なんて美味しそうなんだろうと喉が上下した。かたり、置かれたふたつの箸はただ沈黙を続けている、ああいや駄目だ駄目だ、頭を左右に揺らして無、視覚を閉じる。あのね、無機質に冷たく冷めて冷え切った今日の異物達がぼくの生命活動の欲を擽ってくるの、おかけでお腹はきゅうきゅうと潰されるような痛みを訴えてくるし、ぼくの前は空欄のままだった、そうそれでも、満たされない。埋まらない空白をぼくは待っている、いったいどれくらいたったんだろうね、待ったんだろうね、ぴかぴかきしきしひやひやフローリングの床を滑らない固まった足先はとうに感覚を失っている、血液を凍らせていまや、はや、ぼくの身体を完全に蝕み余った体温をも食すのだ、あたためしますか。チンしたらきっとあったかくはなるけど凍り漬けになったぼくの心臓はチンしても解凍出来ないと言うことを知って欲しい、冷凍保存されてはいないんだ、残念ながら甲斐甲斐しくて優しいぼくはさきほど鍋で煮られたようだった、うん残念無念。

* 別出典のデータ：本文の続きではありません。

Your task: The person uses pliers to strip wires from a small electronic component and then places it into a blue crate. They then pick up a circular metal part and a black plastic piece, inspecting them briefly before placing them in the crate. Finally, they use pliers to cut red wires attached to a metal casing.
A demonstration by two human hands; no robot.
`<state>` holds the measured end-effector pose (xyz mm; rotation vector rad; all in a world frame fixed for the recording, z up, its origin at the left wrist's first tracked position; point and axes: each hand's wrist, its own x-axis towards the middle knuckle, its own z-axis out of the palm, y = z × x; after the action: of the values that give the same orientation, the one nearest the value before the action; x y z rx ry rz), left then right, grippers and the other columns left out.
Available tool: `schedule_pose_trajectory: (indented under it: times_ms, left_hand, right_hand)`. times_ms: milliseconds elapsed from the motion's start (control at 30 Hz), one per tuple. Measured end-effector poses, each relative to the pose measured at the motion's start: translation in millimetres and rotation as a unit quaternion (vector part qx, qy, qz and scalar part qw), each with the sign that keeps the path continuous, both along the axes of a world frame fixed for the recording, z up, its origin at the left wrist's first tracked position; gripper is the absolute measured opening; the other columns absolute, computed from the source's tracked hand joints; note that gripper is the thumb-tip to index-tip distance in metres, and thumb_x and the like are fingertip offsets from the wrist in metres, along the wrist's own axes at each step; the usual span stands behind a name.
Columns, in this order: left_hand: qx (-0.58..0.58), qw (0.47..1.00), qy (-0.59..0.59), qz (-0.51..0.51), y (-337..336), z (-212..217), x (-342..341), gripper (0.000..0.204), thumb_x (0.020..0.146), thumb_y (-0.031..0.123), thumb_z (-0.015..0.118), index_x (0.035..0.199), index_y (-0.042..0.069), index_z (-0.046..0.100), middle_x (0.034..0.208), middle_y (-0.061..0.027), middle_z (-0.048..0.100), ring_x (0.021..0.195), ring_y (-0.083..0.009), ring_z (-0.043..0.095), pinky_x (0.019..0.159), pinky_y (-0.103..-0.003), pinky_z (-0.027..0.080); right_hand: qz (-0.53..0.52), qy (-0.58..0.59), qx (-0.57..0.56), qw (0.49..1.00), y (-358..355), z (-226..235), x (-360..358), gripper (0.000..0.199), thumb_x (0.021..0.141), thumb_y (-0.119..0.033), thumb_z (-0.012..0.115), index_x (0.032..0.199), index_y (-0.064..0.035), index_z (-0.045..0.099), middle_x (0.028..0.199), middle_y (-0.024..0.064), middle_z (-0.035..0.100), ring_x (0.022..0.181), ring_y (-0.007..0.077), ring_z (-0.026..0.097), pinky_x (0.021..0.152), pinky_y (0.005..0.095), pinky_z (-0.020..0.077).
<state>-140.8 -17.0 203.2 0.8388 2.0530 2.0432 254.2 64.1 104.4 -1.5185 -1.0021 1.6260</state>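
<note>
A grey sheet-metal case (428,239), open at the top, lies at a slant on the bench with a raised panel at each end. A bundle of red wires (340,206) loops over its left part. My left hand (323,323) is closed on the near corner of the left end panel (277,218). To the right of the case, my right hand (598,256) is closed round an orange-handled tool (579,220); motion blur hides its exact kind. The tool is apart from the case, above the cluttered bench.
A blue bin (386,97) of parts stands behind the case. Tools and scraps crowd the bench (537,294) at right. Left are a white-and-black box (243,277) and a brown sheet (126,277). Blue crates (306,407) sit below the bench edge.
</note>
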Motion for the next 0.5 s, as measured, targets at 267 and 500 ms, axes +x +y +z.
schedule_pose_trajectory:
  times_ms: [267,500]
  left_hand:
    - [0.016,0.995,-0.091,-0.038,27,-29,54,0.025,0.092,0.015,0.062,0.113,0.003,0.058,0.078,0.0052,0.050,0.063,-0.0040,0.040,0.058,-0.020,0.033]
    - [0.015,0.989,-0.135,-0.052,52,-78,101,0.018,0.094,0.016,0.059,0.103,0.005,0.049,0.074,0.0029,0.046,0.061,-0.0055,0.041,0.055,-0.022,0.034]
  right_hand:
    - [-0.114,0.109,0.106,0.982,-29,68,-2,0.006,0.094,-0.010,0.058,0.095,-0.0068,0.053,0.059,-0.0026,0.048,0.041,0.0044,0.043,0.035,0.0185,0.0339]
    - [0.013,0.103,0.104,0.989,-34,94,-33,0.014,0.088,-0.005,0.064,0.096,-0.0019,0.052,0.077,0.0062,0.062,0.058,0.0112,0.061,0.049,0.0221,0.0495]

ぱちりと閃いた電灯は帰りを告げたよう、どうやら少しうたたねをしていたみたい、身体がすっかり目の前の食材達と同じように冷めきっている。「ただ、いま」空欄を満たす彼の帰宅にぼくはわらう、すまなそうに落ちる影は彼の表情をさらにワントーン下げた、机の上に置かれていた白くかじかむぼくの手を握って分かち合う体温は生ぬるい、あなたの手は優しくも酷くあたたかいですね。良かった、じゃあチンよりも柔らかな弱火でじわじわと熱してくれたら嬉しいな、さあご飯にしましょうか、ずっと待ってたんですよ。「おかえりなさい」今から貴方と二人で晩御飯。


----
0731∴晩餐を待つ、ならば二人で存分に満たされろ。